También se pregunta Shoshana Zuboff ¿Quien es el dueño de los datos una vez que el consentimiento para cederlos ha desaparecido? La respuesta es clara y diàfana: las grandes corporaciones de redes informáticas y los conglomerados industriales, farmacéuticos, culturales y militares en un enfoque radical que supone un giro desde la fabricación de grandes productos PARA nosotros, hacia la extracción de grandes datos SOBRE nosotros.

En el 2015 IBM patentó el Watson Personality Service, que evalúa a cada individuo en función de doce categorías de “necesidades” que son: el entusiasmo, la armonía, la curiosidad, el ideal, la cercanía, la autoexpresión, la libertad, el amor, el pragmatismo, la estabilidad, el desafío y la estructura.
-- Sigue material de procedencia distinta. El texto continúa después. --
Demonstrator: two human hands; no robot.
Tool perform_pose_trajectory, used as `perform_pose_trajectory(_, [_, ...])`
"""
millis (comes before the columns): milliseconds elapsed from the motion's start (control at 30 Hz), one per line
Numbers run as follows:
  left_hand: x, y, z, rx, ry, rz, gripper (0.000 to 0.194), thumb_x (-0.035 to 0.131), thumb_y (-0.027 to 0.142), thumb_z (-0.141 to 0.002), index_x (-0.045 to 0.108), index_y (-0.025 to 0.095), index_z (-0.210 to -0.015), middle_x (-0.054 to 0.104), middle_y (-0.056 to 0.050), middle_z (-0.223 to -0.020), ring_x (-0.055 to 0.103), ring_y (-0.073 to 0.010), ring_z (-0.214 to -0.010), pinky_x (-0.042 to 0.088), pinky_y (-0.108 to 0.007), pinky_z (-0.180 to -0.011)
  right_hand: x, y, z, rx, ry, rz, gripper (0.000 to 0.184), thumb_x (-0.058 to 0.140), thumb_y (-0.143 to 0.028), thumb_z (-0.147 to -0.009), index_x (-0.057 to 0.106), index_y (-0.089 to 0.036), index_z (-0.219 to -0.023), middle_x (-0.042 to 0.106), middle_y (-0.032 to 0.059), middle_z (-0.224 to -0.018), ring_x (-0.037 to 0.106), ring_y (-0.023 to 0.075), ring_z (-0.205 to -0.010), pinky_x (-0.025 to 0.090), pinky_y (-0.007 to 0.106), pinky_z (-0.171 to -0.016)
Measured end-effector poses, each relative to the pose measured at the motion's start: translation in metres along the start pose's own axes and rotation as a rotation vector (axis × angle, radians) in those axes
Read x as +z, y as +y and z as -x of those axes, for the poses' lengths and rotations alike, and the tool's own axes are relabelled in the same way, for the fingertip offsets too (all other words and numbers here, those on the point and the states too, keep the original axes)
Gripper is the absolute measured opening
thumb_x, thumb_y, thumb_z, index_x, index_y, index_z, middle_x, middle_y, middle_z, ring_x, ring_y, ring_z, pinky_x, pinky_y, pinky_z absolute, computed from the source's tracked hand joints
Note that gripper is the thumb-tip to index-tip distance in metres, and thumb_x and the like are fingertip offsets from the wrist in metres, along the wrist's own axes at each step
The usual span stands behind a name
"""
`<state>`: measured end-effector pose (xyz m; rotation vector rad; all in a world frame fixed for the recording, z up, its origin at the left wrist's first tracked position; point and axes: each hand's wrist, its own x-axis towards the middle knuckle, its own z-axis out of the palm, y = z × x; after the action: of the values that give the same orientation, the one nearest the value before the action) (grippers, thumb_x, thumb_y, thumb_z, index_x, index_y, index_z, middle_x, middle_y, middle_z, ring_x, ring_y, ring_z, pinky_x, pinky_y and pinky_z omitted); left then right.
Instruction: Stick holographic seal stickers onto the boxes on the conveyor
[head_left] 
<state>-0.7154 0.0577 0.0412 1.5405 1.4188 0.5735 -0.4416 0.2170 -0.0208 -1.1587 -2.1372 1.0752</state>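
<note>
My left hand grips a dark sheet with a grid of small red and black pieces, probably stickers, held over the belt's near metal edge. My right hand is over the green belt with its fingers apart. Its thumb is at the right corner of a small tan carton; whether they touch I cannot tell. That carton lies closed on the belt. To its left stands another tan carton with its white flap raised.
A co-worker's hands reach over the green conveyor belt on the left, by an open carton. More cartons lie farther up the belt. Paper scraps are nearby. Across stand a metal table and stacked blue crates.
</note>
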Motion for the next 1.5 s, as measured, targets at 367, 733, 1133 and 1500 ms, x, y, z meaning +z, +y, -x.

Carole Cadwalladr en una entrevista en The Guardian el 18 de Marzo de 2018 sobre el mismo tema denunciaba: “Creo que es peor que acosar, pues la gente no sabe lo que se le está haciendo. Al menos el acoso es respetuoso con la capacidad del acosado para reaccionar y actuar, porque éste sabe que está siendo acosado… pero si no se respeta la capacidad de acción de las personas, todo lo que se haga queda al margen de cualquier concepto de democracia, tan solo es la guerra de la información”.

La Comisión Europea desde 2015 está financiando la empresa Realeyes para el proyecto Automatic Sentiment Analysis in the Wild (SEWA, análisis automático de sentimientos en estado natural). Dicho proyecto explora caras, voces, gestos, cuerpos y cerebros mediante sensores biométricos que transforman en DATOS desde un parpadeo inadvertido hasta una leve caída de la mandíbula durante una fracción de segundo delante una reacción de sorpresa. Que segúnpropaganda del propio SEWA “Las tecnologías que pueden analizar con precisión el comportamiento y las interacciones sociales, vocales y verbales humanas en su estado natural, según son observadas por las cámaras web omnipresentes en todos los dispositivos digitales, tendrá una honda repercusión tanto en la ciencia bàsica como en el sector industrial.

Joseph Weizenbaum, científico que durante años trabajó en el MIT (Instituto Técnico de Massachussets) en los programas de control y vigilancia, hace años que se preguntó: ¿qué es lo que hago realmente? ¿Cuáles son la aplicación y la utilidad final de los productos de mi trabajo? ¿Estoy satisfecho o avergonzado de haber contribuido a que tengan este uso? .

Ahora debemos preguntarnos nosotros que herramientas debemos utilizar para enfrentarnos a los nuevos modelos de capitalismo, insospechados por parte del proletariado mundial. Y esta tarea precisa que las personas disidentes, científicos y técnicos del neoextractivismo emocional, rompan las cadenas que los unen a los organizadores de tamaño expolio y pongan sus conocimientos al servicio de una nueva modalidad de lucha de clases contra el extractivismo del capitalismo de la vigilancia.